Still, producers understand why some shows tread water until the Tonys. “Sometimes, there is no other option, we’ve run out of different roads to go through, and that might really be the most viable path forward. There are situations where that is the case,” said Bosner.
Several theatermakers have been inspired to explore other avenues for publicizing the nominated titles this year. “Shucked” became the first Broadway show ever to appear on “The Voice” when Alex Newell performed on Monday’s season finale, and “New York, New York” lyricist Lin-Manuel Miranda resurrected #Ham4Ham, a series of casual concerts outside the “Hamilton” venue that regularly go viral, to showcase selections from all of the best musical and revival nominees.
“It occurred to me that — as much as we love the Tonys — they should not be the be-all, end-all of your exposure to this incredible theater season,” Miranda said before an outdoor performance last week. “We have so much to celebrate, and we have such an amazing season of theater now that we are mostly through the pandemic, and people are coming to support live theater again.”
For now, though, the benefits Broadway reaps from the Tony Awards telecast outweigh the risks of tying the industry’s fate to a ceremony that’s subject to all the same disruptions as live theater, live TV and life itself. As Sanders acknowledged, “It’s a precarious art form.”

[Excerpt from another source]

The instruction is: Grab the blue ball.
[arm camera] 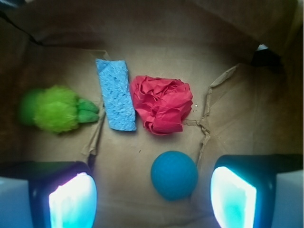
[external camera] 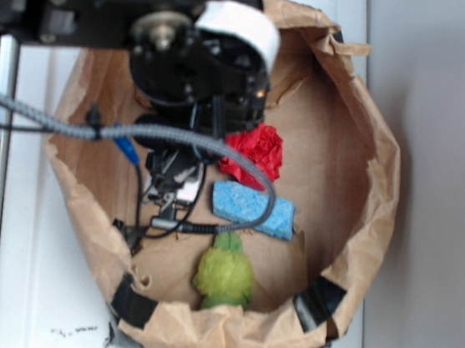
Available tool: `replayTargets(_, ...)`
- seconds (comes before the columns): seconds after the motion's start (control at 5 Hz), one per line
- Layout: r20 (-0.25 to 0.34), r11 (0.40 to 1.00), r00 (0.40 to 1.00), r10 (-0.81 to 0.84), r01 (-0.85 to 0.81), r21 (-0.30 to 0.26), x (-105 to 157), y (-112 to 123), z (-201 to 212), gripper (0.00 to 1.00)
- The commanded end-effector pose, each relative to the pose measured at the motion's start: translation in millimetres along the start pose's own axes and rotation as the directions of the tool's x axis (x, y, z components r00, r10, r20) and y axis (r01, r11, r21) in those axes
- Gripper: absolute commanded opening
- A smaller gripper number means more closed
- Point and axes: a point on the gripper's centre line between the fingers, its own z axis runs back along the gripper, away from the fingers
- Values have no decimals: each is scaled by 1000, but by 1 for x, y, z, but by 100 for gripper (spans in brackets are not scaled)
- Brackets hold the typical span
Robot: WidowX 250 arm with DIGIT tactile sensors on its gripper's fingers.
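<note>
the blue ball [arm camera: 174, 175] lies between the 2 spread fingers [arm camera: 71, 202] of the gripper [arm camera: 152, 199], with a red wad [arm camera: 162, 104] at 12 o'clock, beside a blue sponge [arm camera: 116, 95] and a green fuzzy toy [arm camera: 56, 109].

You have four loose things in one brown paper bag [arm camera: 142, 28], one of each kind. One blue ball [arm camera: 174, 175] sits between the gripper [arm camera: 152, 194] fingers, closer to the finger on the picture's right. One red ruffled wad [arm camera: 161, 104] lies just beyond the ball. One light blue sponge block [arm camera: 115, 94] lies beside the wad, further left. One fuzzy green toy [arm camera: 56, 109] lies furthest left.
</note>
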Motion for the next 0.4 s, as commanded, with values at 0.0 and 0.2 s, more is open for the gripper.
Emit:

“There are some new shows that opened either in the late fall or spring that, if they don’t get this national television exposure, I would bet they would not have made it through the summer,” he said. “Delaying the Tonys until after the strike would have made a huge difference to hundreds of members of the theater community who would have lost their jobs because the shows would have closed, and it would have been devastating.”

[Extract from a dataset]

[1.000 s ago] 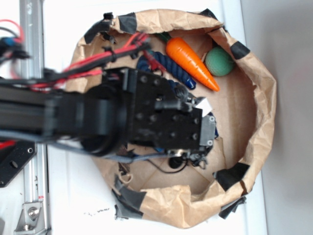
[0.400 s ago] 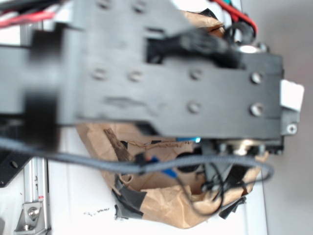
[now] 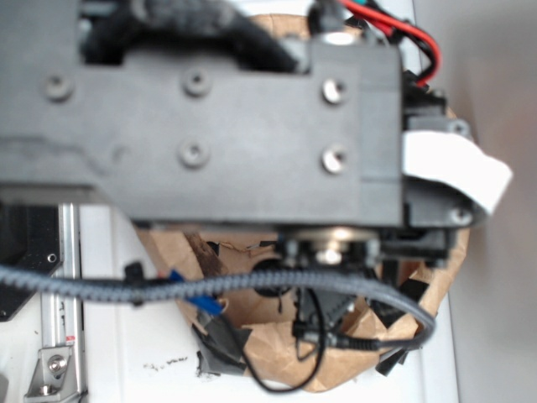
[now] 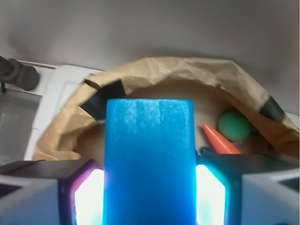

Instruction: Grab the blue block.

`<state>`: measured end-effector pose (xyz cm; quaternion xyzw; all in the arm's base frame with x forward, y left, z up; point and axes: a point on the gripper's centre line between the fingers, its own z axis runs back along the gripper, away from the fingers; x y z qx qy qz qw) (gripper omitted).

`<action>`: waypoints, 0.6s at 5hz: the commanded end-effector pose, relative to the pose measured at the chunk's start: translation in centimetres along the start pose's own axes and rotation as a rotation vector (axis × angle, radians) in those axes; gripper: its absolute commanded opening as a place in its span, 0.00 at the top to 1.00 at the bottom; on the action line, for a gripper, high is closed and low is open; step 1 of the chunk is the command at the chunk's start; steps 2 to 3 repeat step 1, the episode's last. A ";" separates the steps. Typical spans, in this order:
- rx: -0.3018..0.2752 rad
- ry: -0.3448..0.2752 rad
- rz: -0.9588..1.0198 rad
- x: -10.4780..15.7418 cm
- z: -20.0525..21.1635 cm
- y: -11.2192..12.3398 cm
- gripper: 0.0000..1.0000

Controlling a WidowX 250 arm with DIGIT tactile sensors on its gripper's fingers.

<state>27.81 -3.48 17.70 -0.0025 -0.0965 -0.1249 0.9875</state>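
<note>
Paper bag rim below | fingers clamped on blue block — lifted clear

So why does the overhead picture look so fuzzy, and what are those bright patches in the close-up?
Exterior view: the arm sits close to the lens, out of focus, hiding most of the paper bowl. Wrist view: the blue block looks sharp, while the pincer pads beside it glare white.
</note>
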 end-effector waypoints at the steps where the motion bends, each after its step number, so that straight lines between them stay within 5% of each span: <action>1: 0.087 -0.026 0.054 0.0 1.8 3.5 1.00; 3: 0.087 -0.026 0.054 0.0 1.8 3.5 1.00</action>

Thankfully for the fans and artists, the ceremony will air live as scheduled, and its target audience will be tuned in . Broomfield already has a post-Tonys trip booked, and plans on purchasing tickets for shows later that night. “I would imagine that ‘Kimberly Akimbo’ is probably going to win the Tony this year. I’ve heard a lot of good things, but it’s not one of those shows I would normally seek out. But I’m looking forward to seeing them perform at the Tonys and seeing if it ends up being something that I want to see.”